# just bought PT 145 pro



## dlsalva (Feb 20, 2008)

just purchased this one, and took it to the range and put about 40 rounds thru it! i enjoy it alot!! i like the size, and it's great for concealment! but what i dont like is that it's a pain to put a light on it. i did however put on the L rail sub compact mounting system, and it works great, but the light does have to hang off to the side. but i am able to use my glock light/laser! so all in all, this is a great gun added to my small arsenal!


----------



## kenn (Dec 13, 2007)

*Congrats on the Mil 45*

I have one in 9mm and I love it.
Clean yours right away; the packing grease that mine was shipped in was excessive.
How is the felt recoil on the 45? Was always curious.


----------



## Baldy (Jun 21, 2006)

Congrats on your new pistol and good luck with it.:smt1099


----------



## dlsalva (Feb 20, 2008)

kenn said:


> I have one in 9mm and I love it.
> Clean yours right away; the packing grease that mine was shipped in was excessive.
> How is the felt recoil on the 45? Was always curious.
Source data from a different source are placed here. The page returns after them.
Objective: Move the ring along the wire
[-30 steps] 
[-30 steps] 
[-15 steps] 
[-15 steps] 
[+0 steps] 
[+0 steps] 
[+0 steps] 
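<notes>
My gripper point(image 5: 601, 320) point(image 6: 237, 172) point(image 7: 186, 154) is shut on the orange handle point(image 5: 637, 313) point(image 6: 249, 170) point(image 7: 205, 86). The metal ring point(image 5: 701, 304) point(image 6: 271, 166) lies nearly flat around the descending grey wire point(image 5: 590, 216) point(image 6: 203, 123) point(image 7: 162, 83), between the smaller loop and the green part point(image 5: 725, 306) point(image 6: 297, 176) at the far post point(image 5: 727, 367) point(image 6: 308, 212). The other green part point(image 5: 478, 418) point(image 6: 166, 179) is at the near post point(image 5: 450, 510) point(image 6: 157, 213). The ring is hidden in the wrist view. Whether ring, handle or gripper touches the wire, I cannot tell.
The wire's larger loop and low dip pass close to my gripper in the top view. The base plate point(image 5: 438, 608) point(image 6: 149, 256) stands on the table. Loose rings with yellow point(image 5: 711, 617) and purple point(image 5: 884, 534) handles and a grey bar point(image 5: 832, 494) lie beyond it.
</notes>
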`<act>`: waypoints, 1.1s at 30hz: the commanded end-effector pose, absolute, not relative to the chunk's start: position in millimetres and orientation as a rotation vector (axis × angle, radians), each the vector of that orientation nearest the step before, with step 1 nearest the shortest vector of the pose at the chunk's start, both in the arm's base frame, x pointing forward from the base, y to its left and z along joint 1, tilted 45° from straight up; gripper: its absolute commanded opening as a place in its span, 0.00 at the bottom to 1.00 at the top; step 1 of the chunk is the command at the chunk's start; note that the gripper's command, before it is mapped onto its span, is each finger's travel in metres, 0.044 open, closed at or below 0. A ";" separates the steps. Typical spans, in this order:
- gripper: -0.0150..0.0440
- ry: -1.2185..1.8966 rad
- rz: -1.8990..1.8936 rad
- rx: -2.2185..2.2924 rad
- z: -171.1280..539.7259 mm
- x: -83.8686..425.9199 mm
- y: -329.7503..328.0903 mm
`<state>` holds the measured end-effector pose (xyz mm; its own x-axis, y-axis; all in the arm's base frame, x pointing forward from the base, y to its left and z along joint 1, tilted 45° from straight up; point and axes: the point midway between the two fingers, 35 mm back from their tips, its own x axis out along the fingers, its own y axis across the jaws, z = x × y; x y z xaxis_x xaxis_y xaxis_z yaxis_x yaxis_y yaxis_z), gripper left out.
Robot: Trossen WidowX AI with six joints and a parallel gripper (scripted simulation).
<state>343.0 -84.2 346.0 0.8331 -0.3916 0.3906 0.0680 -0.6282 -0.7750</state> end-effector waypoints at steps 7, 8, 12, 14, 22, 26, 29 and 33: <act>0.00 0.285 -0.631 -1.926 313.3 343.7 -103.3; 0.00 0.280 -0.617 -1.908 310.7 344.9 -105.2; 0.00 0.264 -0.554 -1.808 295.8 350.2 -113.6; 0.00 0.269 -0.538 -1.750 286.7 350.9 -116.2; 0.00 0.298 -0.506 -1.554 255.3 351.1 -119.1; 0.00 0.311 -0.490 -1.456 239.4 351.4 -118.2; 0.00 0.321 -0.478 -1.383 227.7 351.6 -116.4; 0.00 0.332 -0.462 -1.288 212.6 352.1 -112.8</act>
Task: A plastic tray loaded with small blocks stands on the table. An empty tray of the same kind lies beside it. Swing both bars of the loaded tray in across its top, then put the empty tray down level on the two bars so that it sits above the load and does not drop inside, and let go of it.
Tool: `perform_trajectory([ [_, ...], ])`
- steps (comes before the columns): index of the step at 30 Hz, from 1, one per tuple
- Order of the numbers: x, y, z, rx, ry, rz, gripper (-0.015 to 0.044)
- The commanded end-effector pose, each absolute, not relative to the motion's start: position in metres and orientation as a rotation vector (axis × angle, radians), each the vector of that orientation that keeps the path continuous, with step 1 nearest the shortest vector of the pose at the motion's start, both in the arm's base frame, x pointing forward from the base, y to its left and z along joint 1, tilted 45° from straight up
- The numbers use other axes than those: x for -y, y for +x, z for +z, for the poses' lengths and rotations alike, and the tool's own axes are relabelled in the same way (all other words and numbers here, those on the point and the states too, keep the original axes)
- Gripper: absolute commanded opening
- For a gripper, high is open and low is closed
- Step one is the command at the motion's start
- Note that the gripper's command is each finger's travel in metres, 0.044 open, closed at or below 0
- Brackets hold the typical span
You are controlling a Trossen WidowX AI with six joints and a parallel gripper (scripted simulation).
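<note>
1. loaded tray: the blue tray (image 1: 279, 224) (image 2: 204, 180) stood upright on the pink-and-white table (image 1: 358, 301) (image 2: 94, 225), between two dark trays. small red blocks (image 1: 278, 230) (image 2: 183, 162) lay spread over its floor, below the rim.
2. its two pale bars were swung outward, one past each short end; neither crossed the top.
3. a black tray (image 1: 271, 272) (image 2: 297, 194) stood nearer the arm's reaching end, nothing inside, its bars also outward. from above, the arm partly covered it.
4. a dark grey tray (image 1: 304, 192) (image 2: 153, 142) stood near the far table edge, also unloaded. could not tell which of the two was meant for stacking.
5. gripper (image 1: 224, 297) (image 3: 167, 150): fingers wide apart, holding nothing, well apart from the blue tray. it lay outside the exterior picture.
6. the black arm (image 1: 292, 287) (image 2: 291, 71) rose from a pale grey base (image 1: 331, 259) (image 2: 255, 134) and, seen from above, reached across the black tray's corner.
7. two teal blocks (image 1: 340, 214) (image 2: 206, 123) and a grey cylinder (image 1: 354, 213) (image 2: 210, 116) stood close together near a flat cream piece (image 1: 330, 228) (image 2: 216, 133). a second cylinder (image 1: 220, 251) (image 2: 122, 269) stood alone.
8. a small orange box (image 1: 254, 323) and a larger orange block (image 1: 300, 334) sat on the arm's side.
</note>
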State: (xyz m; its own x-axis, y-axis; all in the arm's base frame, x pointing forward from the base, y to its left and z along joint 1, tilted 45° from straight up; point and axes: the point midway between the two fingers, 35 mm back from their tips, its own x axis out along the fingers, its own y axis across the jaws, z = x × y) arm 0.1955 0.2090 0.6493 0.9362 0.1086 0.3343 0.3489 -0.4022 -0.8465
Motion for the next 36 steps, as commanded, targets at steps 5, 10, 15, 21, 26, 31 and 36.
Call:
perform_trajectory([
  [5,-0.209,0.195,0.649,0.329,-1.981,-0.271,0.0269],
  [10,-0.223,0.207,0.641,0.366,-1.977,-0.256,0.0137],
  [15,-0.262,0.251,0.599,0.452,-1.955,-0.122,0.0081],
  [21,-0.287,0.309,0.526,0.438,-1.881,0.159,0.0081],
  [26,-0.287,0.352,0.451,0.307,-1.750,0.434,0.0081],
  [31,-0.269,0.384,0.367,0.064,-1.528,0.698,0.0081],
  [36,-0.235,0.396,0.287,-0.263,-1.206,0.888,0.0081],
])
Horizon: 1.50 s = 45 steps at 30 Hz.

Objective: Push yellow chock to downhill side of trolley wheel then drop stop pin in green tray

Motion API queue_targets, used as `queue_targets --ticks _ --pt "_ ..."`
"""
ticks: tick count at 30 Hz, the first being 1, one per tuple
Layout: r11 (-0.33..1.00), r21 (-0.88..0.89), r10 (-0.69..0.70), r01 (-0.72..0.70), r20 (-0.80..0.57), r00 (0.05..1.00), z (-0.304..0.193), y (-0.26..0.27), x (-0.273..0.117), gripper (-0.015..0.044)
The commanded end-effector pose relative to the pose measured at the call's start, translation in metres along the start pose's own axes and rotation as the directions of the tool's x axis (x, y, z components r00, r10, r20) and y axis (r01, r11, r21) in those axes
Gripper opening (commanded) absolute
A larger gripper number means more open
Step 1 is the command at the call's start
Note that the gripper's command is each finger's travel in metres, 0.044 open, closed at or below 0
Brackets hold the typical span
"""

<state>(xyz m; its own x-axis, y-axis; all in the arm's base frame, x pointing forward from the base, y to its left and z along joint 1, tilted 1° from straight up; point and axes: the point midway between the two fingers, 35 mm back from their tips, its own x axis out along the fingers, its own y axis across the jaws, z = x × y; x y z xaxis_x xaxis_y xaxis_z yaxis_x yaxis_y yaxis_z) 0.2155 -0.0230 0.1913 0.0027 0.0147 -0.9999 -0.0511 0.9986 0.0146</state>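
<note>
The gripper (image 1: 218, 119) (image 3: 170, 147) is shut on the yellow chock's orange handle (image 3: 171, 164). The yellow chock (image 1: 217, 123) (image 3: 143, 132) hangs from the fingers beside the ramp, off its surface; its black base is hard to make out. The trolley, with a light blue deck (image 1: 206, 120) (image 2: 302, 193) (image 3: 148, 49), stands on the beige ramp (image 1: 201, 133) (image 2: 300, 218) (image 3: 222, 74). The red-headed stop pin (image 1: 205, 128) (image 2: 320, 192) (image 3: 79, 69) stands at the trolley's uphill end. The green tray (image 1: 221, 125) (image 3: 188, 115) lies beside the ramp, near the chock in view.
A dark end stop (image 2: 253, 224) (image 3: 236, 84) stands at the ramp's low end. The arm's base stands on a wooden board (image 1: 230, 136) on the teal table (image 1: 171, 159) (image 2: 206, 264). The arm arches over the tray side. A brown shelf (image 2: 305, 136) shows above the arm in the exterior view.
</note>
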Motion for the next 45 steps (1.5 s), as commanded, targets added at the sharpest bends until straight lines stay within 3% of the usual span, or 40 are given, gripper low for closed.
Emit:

the recoil is actually less compared to my glock 23 .40 cal. all in all i like the gun. and yea, i noticed that the grease was excessive, i just wasnt sure what was really going on! lol!


----------



## propellerhead (May 19, 2006)

I really liked mine. The feedback was nice. It felt good to shoot. However, sometimes I felt like the checkering on the grip was a bit sharp.


----------



## rudy (Sep 24, 2007)

congrats. i bought mine at a gun show and it had somewhat an excess of grease but its all good. shoots awesomly. the only hiccup was when my friend shot it and i noticed he limp wristed even though he owns a H&K usp .45. it failed to eject so i told him, he limped wristed he corrected himself and from that point on, no more hiccups. i love the recoil, a bit of a kick but i know its because its a short barrel and has a .45 caliber round goin through it. that kick just lets me know it will put someone down when it hits. i also love the look of it.


----------



## JeffWard (Aug 24, 2007)

No insult, Rudy, you look like a pretty tough guy... but if someone punched you in the chest with the same force as the "kick" from the 45, would it "put you down"? I'm guessing you, and most smaller men, would still be standing.

For every action, there is an equal an opposite reaction.

Men shot in the chest, wearing full body armour (plate), where 100% of the energy of a 45, or 40, or 357 mag, will very infrequently get "put down". (Except from the psycological impact of being shot) If it did, the guy hlding the gun would fly backward just as hard (or have his gun-arm windmill backward out of control).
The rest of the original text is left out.